DATA LISTING:
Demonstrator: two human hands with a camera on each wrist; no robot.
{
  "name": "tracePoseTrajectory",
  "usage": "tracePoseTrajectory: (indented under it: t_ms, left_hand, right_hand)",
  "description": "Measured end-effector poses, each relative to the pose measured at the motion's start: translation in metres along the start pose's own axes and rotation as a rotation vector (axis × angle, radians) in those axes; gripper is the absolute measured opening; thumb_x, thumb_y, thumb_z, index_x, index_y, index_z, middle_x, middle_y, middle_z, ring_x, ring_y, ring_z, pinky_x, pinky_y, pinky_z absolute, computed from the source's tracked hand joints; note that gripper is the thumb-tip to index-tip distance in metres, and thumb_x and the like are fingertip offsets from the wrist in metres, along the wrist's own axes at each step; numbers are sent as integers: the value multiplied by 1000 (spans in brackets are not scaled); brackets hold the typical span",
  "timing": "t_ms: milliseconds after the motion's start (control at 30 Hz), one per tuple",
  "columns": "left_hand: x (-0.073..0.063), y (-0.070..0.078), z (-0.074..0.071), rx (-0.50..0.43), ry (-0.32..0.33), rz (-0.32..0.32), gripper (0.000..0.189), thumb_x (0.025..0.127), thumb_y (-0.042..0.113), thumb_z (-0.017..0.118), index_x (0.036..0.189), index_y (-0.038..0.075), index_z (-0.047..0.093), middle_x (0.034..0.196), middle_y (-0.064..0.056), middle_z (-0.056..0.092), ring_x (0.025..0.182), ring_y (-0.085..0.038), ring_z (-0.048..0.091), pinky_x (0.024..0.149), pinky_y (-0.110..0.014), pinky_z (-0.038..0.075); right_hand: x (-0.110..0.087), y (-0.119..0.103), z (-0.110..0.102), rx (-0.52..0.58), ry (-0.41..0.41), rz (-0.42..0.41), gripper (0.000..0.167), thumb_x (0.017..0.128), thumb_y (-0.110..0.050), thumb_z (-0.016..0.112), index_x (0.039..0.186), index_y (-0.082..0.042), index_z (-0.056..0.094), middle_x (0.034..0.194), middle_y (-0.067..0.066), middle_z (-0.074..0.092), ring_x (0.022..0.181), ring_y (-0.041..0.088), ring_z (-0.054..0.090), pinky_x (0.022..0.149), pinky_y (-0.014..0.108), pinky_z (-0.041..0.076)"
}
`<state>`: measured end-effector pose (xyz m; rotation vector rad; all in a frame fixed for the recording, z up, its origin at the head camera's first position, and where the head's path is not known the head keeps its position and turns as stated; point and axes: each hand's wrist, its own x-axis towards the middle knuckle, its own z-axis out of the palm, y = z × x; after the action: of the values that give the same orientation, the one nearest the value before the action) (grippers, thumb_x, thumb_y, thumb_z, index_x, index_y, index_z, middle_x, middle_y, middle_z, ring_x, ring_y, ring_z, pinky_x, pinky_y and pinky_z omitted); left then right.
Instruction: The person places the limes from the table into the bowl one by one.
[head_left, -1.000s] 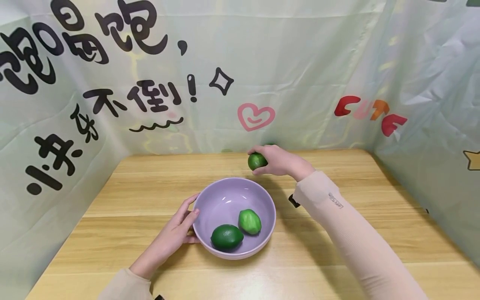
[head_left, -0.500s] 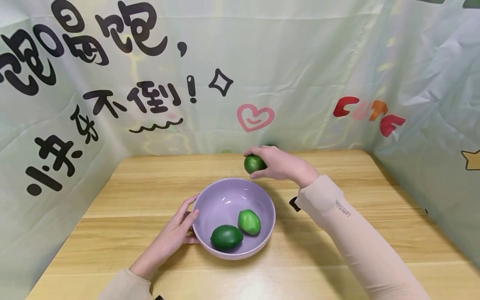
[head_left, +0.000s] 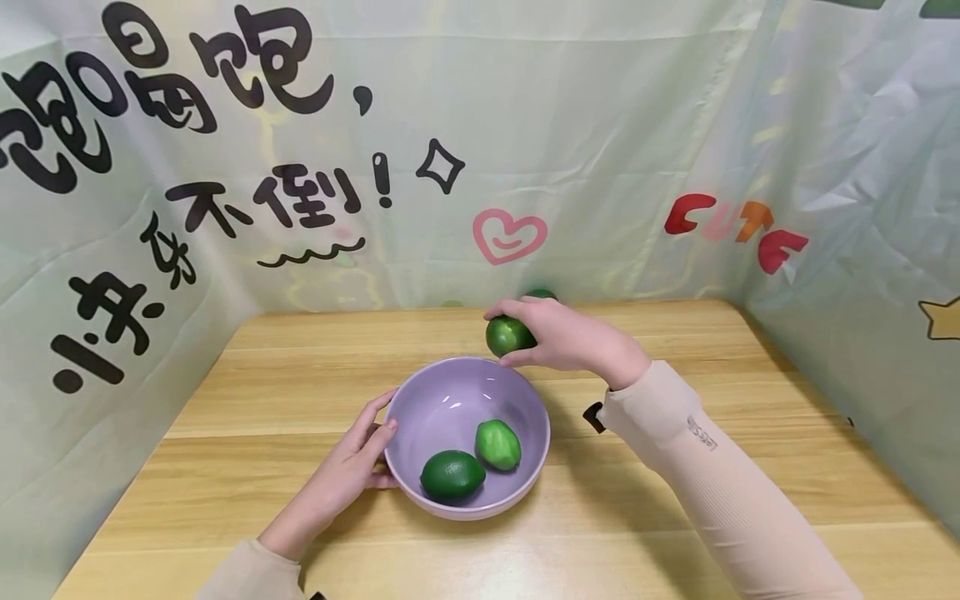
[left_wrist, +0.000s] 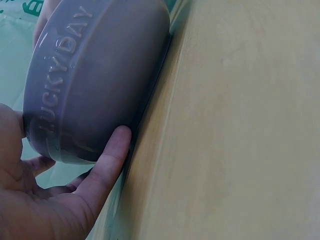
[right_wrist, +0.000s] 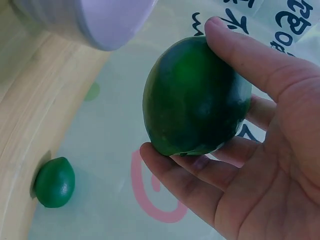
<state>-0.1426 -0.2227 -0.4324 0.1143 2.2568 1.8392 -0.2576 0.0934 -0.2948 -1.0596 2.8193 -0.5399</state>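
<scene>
My right hand [head_left: 573,337] holds a round, dark green fruit [head_left: 507,335] between thumb and fingers, just beyond the far rim of a purple bowl [head_left: 423,400]. In the right wrist view this fruit [right_wrist: 195,95] looks smooth and glossy, with fingertips under it and the thumb on top. My left hand [head_left: 345,462] grips the bowl at its left side, thumb at the rim and fingers along the outer wall. Inside the bowl lie a dark green, lime-shaped fruit [head_left: 452,475] and a lighter green, ridged fruit [head_left: 498,445]. Raised letters mark the bowl's side [left_wrist: 100,75] in the left wrist view.
Another green fruit [right_wrist: 55,182] rests near the table's back edge; in the head view my right hand mostly hides it. The wooden table [head_left: 300,367] is bordered at the back and sides by a pale printed cloth [head_left: 600,125].
My right hand has come slightly nearer the bowl with the green fruit in it, uncovering more of the fruit behind. The left hand and bowl keep their place.
</scene>
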Motion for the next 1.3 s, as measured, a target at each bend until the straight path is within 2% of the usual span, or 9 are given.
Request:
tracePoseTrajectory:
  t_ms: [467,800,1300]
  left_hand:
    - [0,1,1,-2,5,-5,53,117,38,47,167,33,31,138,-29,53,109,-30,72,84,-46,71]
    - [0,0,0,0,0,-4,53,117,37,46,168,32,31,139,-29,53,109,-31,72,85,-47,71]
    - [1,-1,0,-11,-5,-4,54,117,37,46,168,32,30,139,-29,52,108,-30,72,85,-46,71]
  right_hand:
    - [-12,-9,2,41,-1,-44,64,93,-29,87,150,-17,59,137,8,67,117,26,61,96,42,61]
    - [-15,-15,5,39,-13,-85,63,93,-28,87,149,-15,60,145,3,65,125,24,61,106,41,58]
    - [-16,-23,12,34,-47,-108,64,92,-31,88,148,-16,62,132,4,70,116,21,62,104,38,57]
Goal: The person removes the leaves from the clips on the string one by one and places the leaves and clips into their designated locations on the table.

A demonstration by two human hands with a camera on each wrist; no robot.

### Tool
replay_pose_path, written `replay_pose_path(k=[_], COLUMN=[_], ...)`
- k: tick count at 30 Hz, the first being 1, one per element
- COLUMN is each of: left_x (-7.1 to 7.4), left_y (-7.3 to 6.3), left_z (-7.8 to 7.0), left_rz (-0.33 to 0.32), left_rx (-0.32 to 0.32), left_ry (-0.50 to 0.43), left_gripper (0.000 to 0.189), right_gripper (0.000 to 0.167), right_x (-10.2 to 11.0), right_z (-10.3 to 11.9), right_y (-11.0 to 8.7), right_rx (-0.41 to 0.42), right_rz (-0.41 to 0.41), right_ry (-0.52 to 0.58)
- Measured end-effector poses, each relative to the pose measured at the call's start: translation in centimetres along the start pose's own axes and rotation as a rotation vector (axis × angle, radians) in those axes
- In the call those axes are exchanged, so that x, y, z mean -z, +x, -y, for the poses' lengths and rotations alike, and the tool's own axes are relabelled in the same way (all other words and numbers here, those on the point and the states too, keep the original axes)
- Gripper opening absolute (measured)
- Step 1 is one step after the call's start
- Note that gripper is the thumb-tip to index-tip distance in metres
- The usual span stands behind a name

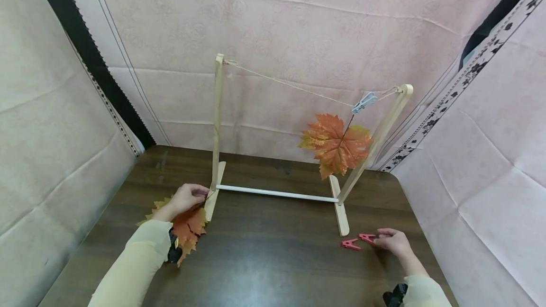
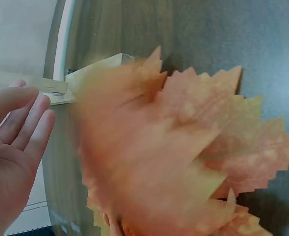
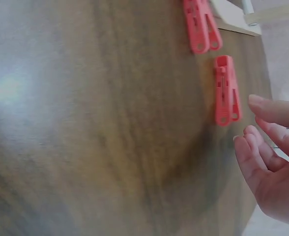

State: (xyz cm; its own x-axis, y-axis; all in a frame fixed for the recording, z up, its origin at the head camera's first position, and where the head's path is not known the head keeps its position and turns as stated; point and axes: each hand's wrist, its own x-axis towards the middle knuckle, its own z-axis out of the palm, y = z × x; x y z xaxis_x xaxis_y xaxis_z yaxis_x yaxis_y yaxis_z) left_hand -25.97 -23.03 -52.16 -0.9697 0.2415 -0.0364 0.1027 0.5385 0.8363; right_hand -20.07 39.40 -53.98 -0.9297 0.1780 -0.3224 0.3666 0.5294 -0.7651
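Note:
My left hand (image 1: 186, 199) is at the foot of the frame's left post, thumb and fingertips together at the thin stem of an orange maple leaf (image 1: 187, 231). In the left wrist view this leaf (image 2: 144, 157) looms large and blurred beside the hand (image 2: 16, 132), over other leaf lobes; the pinched stem is hidden there. My right hand (image 1: 394, 242) is by two red clothespins on the table. Its thumb and fingers stand apart just beside the nearer clothespin (image 3: 226, 93); the other clothespin (image 3: 201, 24) lies farther off.
A wooden frame with a white crossbar (image 1: 277, 193) stands on the brown table (image 1: 256, 250). A string (image 1: 290, 84) joins its post tops. From it a blue clothespin (image 1: 364, 102) holds another maple leaf (image 1: 339, 143) near the right post (image 1: 379, 136). Pale cloth (image 1: 277, 22) hangs behind.

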Motion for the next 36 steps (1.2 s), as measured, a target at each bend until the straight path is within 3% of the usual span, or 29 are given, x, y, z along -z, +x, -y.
replay_pose_path(k=[5,11,13,15,18,20,24,28,36], left_x=[0.7,1.6,1.9,2.1,2.4,2.6,2.8,2.7,2.5], left_y=[0.1,0.8,1.1,1.4,1.7,1.9,2.2,2.8,4.1], left_z=[-0.9,-2.7,-3.4,-4.2,-5.6,-6.6,-8.8,-10.6,-14.7], left_rz=[-0.03,-0.053,-0.058,-0.064,-0.076,-0.086,-0.093,-0.071,-0.012], left_rx=[0.003,-0.058,-0.083,-0.099,-0.116,-0.13,-0.162,-0.175,-0.195], left_ry=[-0.051,-0.11,-0.119,-0.129,-0.157,-0.176,-0.181,-0.183,-0.187], left_gripper=[0.028,0.028,0.029,0.031,0.032,0.032,0.032,0.034,0.037], right_gripper=[0.055,0.064,0.052,0.037,0.023,0.023,0.029,0.029,0.024], right_x=[1.2,3.4,4.4,5.2,5.9,6.1,6.7,7.3,8.4], right_z=[1.4,3.3,2.5,3.4,6.0,9.6,14.0,17.3,23.4], right_y=[-0.3,0.4,2.1,2.4,1.6,-0.6,-2.2,-2.8,-4.1], right_rx=[0.038,0.096,0.2,0.247,0.307,0.274,0.314,0.377,0.534], right_rz=[0.036,0.075,0.098,0.105,0.097,0.066,0.092,0.112,0.141], right_ry=[0.058,0.168,0.309,0.388,0.583,0.607,0.756,0.817,0.808])
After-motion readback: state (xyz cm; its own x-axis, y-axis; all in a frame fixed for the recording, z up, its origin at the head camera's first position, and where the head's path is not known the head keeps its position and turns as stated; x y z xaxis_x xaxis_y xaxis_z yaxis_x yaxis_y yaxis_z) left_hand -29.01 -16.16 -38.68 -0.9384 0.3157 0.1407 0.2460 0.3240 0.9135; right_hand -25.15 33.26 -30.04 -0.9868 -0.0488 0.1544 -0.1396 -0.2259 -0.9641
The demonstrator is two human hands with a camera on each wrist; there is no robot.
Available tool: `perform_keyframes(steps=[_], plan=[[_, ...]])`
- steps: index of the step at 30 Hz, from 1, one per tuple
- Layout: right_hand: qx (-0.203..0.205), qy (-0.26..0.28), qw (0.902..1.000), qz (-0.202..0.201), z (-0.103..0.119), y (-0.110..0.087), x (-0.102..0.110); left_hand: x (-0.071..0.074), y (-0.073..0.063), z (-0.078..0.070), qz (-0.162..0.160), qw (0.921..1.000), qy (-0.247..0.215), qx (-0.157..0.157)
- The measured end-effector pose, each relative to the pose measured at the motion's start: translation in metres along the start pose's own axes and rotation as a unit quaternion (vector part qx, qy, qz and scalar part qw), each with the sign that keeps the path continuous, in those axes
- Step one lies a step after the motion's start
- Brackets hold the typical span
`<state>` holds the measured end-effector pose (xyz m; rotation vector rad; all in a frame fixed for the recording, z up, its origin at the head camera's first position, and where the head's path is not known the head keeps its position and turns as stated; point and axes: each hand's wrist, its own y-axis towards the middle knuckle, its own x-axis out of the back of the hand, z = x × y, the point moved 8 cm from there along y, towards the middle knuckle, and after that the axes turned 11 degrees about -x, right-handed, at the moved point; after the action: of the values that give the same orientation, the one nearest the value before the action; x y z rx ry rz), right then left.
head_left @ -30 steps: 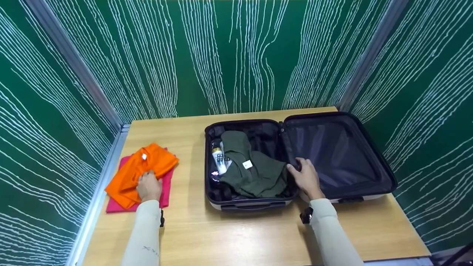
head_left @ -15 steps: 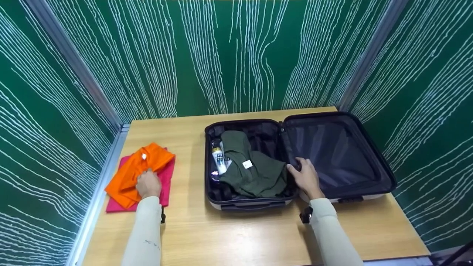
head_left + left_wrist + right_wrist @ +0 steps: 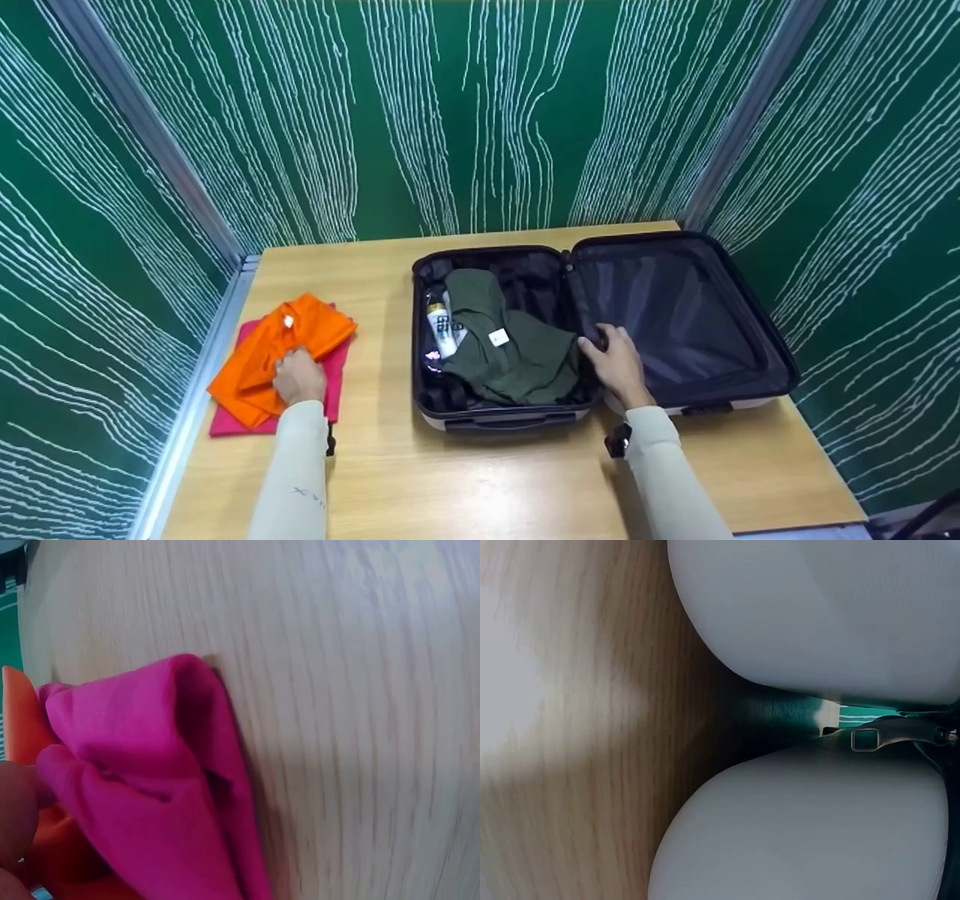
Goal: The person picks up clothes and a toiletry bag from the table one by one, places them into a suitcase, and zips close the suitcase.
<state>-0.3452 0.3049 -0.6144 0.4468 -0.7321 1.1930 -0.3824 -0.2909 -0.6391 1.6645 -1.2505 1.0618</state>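
— Orange cloth (image 3: 259,367) shows its right corner drawn slightly inward since the first frame. Finger states?

— Left hand (image 3: 300,377): fingers curled, apparently pinching the orange cloth, which lies over the pink cloth (image 3: 135,727) on the tabletop (image 3: 450,480). Right hand (image 3: 619,367): thumb and fingers spread at the middle edge of the open suitcase (image 3: 675,322), nothing visibly gripped.

— Hazards?

— Pink cloth bunches beside the left fingers; if caught too, it could drag along. Shallow pinch could let orange slip.
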Motion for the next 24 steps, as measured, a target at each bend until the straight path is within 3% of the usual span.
perform_keyframes(steps=[7,17,24], plan=[[-0.001,-0.001,1.0,0.003,-0.0006,0.0003,0.0003,-0.0016,-0.0021,0.0002,-0.001,0.9996,0.0,0.026],[-0.001,0.006,1.0,-0.003,-0.0048,-0.0014,0.0005,0.0019,-0.0036,0.004,-0.032,0.9991,-0.008,0.026],[0.001,0.011,0.9999,-0.004,-0.0021,0.0005,0.0016,0.0048,-0.0043,0.0066,-0.035,0.9984,-0.024,0.036]])
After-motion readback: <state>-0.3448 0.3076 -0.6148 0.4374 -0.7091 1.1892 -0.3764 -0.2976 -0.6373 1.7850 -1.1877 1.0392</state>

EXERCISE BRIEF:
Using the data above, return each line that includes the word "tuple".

ANSWER TO THIS EXERCISE:
  "timing": "t_ms: milliseconds after the motion's start (control at 30 Hz), one per tuple",
- steps: index of the step at 30 Hz, from 1, one per tuple

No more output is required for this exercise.